Land use intensification influences microbial growth but not respiration

Microbial growth measured as ¹³C substrate incorporation into DNA (Fig. 1A), increased with land use intensification at the low-pH site (54% more in the high than in the low land use intensity soil) and decreased at the high-pH site (35% less in the high than in the low land use intensity soil). This contrasting effect of land use intensity at the two sites is corroborated by the significant interactive effect of site and land use intensity (ANOVA, P < 0.001). This result supports our hypothesis that land use intensification reduces carbon incorporation into microbial biomass, but only at the high-pH site where land use intensification reduced soil resource availability and moisture. In contrast, land use intensification at low-pH alleviated physiological constraints of acidity, wetness, and anoxia, enabling increased growth. We hypothesized that land use intensification results in an increase in the decomposition rate of an added complex resource, measured by an increased ¹³CO₂ production. However, there was no difference in respiratory rate of the ¹³C-labeled substrates in soils across the land use intensity treatments at both sites (Fig. 1B).

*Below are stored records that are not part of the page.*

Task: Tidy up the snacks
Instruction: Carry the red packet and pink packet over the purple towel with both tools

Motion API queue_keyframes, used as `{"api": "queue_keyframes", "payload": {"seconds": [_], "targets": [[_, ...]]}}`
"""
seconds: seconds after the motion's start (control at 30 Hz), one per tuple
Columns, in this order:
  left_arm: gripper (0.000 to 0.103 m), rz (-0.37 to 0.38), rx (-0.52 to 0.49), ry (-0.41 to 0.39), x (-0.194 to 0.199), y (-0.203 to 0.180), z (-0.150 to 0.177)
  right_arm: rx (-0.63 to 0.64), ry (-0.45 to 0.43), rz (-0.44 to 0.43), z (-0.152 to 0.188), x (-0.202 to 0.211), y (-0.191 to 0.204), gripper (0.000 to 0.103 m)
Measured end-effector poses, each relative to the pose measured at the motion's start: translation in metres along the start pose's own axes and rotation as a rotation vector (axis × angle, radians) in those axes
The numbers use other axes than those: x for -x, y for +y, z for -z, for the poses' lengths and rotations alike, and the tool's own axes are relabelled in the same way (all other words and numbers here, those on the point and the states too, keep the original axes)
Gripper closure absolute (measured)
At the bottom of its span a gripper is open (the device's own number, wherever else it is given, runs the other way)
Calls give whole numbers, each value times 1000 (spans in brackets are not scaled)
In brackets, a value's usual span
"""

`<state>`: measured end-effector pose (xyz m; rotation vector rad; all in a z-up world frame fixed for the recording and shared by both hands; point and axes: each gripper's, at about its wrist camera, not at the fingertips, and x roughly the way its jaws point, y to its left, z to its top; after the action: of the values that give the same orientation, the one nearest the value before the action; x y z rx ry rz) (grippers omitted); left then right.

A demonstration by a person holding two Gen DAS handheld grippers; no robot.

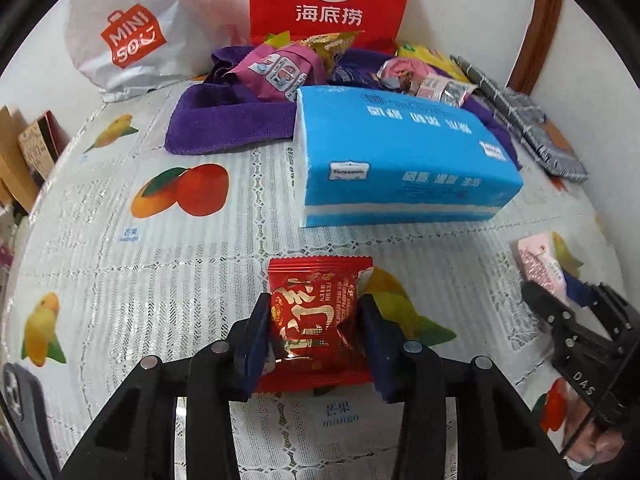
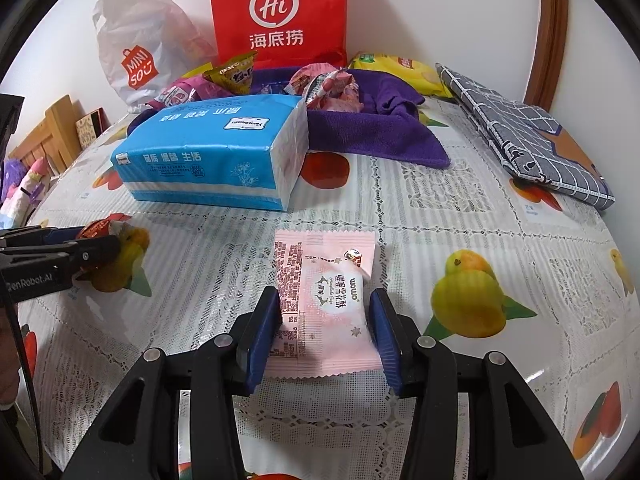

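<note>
Your fruit-print tablecloth (image 1: 120, 216) meets white walls. A blue tissue pack (image 1: 404, 156) blocks twelve o'clock. Your left gripper (image 1: 316, 330) clamps the red snack (image 1: 316, 312); your right gripper (image 2: 324, 326) clamps the pink snack (image 2: 326, 300).

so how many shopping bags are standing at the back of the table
2. The red Hi bag stands upright against the wall at back centre; the white Miniso bag slumps to its left. Others may be hidden behind them.

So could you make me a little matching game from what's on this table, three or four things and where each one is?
Things:
1. red snack packet
2. pink snack packet
3. blue tissue pack
4. checked cloth

Places:
A. folded at the table's right side
B. between the right gripper's fingers
C. in front of the purple towel
D. between the left gripper's fingers

Pairs: 1-D, 2-B, 3-C, 4-A
</note>
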<state>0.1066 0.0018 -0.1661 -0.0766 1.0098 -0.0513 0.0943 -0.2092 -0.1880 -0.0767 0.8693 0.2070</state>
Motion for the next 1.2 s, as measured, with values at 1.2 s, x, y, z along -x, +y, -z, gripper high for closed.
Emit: {"api": "queue_keyframes", "payload": {"seconds": [1.2], "targets": [[64, 93, 27, -61, 7, 21, 2, 20, 28, 27, -7, 3, 7, 61]]}}
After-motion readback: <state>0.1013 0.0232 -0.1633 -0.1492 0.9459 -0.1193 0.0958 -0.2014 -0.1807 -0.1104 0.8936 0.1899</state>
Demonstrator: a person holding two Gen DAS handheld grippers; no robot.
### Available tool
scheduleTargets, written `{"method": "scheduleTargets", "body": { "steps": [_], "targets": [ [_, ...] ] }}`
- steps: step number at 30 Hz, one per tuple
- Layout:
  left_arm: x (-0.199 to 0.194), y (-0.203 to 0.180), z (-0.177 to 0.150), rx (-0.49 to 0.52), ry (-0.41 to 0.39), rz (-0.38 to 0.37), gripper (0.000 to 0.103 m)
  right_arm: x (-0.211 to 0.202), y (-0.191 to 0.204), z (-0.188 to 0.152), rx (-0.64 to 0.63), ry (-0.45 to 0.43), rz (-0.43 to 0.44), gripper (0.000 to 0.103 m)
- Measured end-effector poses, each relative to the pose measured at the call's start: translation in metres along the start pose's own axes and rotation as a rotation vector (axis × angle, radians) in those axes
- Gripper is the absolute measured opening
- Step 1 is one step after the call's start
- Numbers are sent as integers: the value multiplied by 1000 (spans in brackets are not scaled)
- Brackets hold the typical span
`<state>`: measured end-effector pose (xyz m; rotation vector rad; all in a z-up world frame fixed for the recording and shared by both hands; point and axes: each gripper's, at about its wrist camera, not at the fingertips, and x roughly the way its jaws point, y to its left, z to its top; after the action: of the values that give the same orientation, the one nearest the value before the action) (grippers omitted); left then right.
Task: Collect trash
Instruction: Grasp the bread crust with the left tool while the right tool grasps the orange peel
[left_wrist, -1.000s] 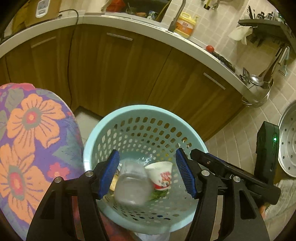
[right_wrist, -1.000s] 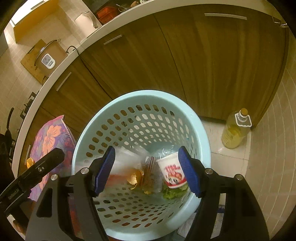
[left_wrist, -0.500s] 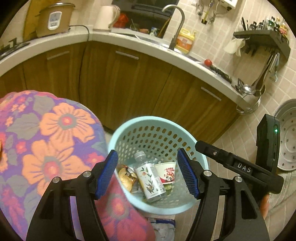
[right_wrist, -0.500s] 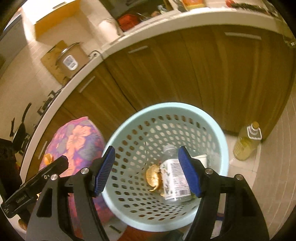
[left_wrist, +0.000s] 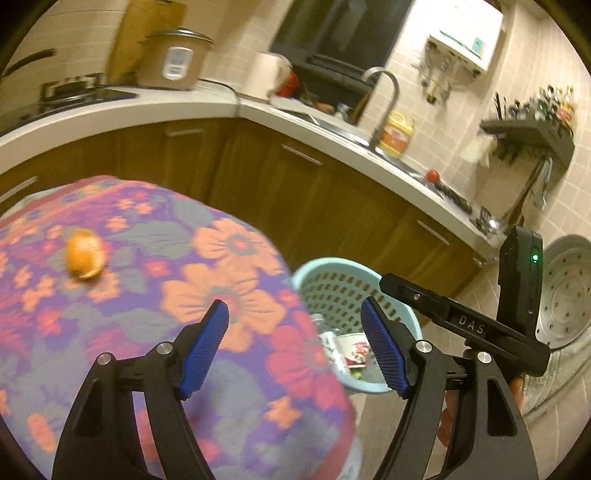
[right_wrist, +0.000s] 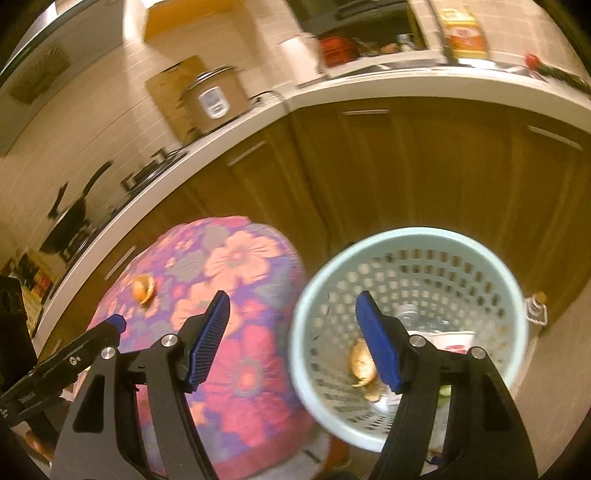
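Both tools gape empty, left tool (left_wrist: 293, 349) just widened; I'd straddle the orange peel scrap (left_wrist: 84, 253) at 10 o'clock on the floral-cloth bench (left_wrist: 155, 295).

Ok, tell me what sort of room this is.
A home kitchen, almost certainly. A rice cooker sits on the white countertop, a tap curves over the sink, and utensils hang from a wall rack on the tiled wall.

One basket (right_wrist: 408, 236), one orange peel (left_wrist: 85, 257)
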<state>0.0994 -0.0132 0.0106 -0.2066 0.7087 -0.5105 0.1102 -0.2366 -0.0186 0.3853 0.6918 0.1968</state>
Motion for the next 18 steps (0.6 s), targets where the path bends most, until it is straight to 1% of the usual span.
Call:
{"method": "scheduleTargets", "body": {
  "steps": [6,9,14,18],
  "targets": [
    [-45,46,-5,-68,-57,77,72,25,66,1,-100,57,60,67],
    [-69,70,-11,-98,-76,113,72,34,99,1,-152,68,89,67],
    [-113,117,-26,-193,-143,215,74,59,150,2,-231,121,116,67],
    [-141,155,-36,-260,-176,287,74,85,185,4,-270,178,144,67]
  ]
}}
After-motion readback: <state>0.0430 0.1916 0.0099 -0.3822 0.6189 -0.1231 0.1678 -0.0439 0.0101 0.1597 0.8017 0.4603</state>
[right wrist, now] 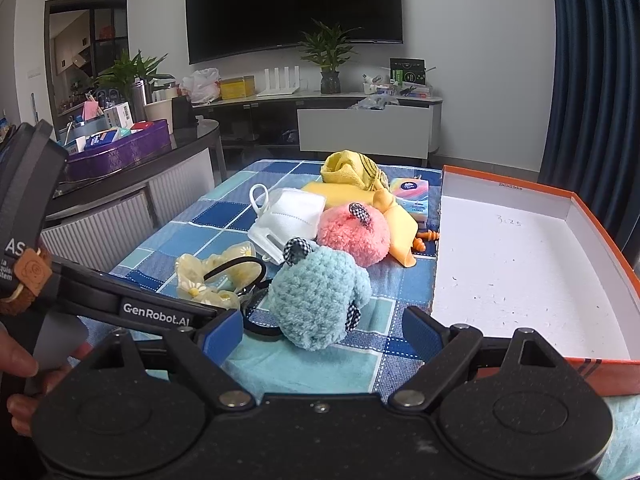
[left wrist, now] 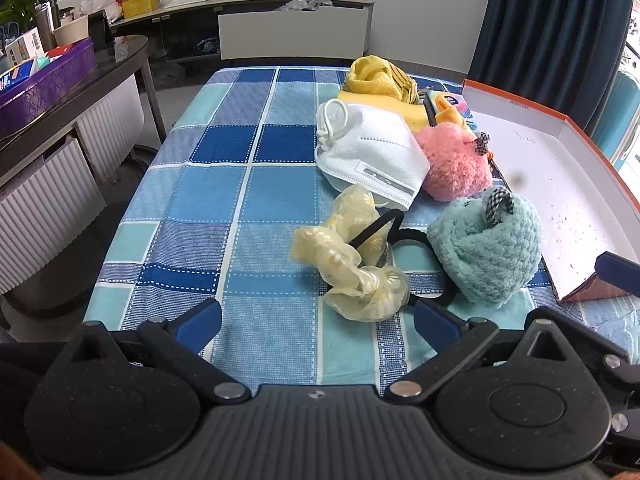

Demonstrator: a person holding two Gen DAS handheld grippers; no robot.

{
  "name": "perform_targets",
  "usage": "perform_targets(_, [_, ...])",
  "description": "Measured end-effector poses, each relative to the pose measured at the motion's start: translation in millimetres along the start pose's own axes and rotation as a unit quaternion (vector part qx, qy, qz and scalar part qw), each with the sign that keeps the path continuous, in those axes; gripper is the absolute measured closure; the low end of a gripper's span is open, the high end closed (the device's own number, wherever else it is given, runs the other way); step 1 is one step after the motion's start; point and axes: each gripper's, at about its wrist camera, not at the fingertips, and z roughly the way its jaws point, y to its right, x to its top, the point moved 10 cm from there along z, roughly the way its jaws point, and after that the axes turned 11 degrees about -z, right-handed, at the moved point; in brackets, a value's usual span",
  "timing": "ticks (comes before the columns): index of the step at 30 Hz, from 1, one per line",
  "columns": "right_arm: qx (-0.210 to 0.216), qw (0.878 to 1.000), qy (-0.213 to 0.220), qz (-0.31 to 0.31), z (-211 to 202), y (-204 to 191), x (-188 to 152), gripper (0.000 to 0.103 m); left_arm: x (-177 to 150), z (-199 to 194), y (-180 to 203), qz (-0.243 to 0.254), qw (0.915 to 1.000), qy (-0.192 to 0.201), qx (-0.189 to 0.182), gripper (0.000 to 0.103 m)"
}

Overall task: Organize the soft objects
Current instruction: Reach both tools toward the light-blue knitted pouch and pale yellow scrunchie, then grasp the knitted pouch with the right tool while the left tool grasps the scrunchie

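With both tongs, left (left wrist: 318, 322) and right (right wrist: 322, 326), spread wide and empty, the teal knitted toy (right wrist: 316, 300) beside the empty box (right wrist: 520, 280) is judged next to be gripped.

A home living room: wall television (right wrist: 294, 8) above a media console (right wrist: 320, 114), potted plants (right wrist: 330, 54), curtain (right wrist: 596, 80).
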Motion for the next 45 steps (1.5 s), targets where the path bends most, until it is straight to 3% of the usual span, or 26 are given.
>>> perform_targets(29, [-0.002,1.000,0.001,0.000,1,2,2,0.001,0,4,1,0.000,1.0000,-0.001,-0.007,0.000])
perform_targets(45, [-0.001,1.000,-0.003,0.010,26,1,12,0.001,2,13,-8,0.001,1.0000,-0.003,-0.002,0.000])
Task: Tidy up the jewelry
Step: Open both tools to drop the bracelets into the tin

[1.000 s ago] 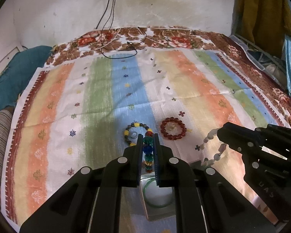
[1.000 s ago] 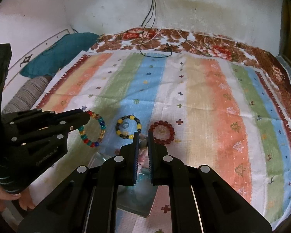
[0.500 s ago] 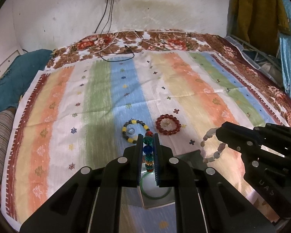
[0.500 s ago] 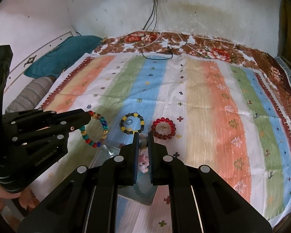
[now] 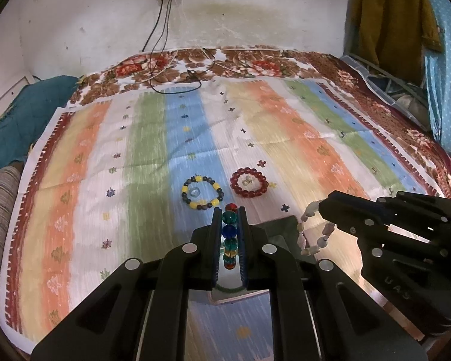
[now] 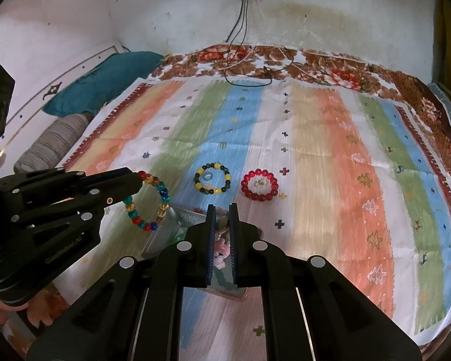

Microbial process rates across the paired land use intensity contrasts: isotopic incorporation from labeled litter into DNA as a measure of microbial biomass production (A) and into respired CO₂ (B). Ratio of biomass production and respiration (C) provides an indication of ecosystem CUE. Points indicate individual samples, and the lines connect the mean values at each sampling time. ANOVA P values for (A) ¹³C in DNA – site: 0.37, treatment: 0.92, site × treatment: 0.006; (B) ¹³C in respired CO₂ – site: <0.001, treatment: 0.95, site × treatment: 0.64; (C) ratio of biomass production and respiration – site: <0.001, treatment: 0.6, site × treatment: <0.001.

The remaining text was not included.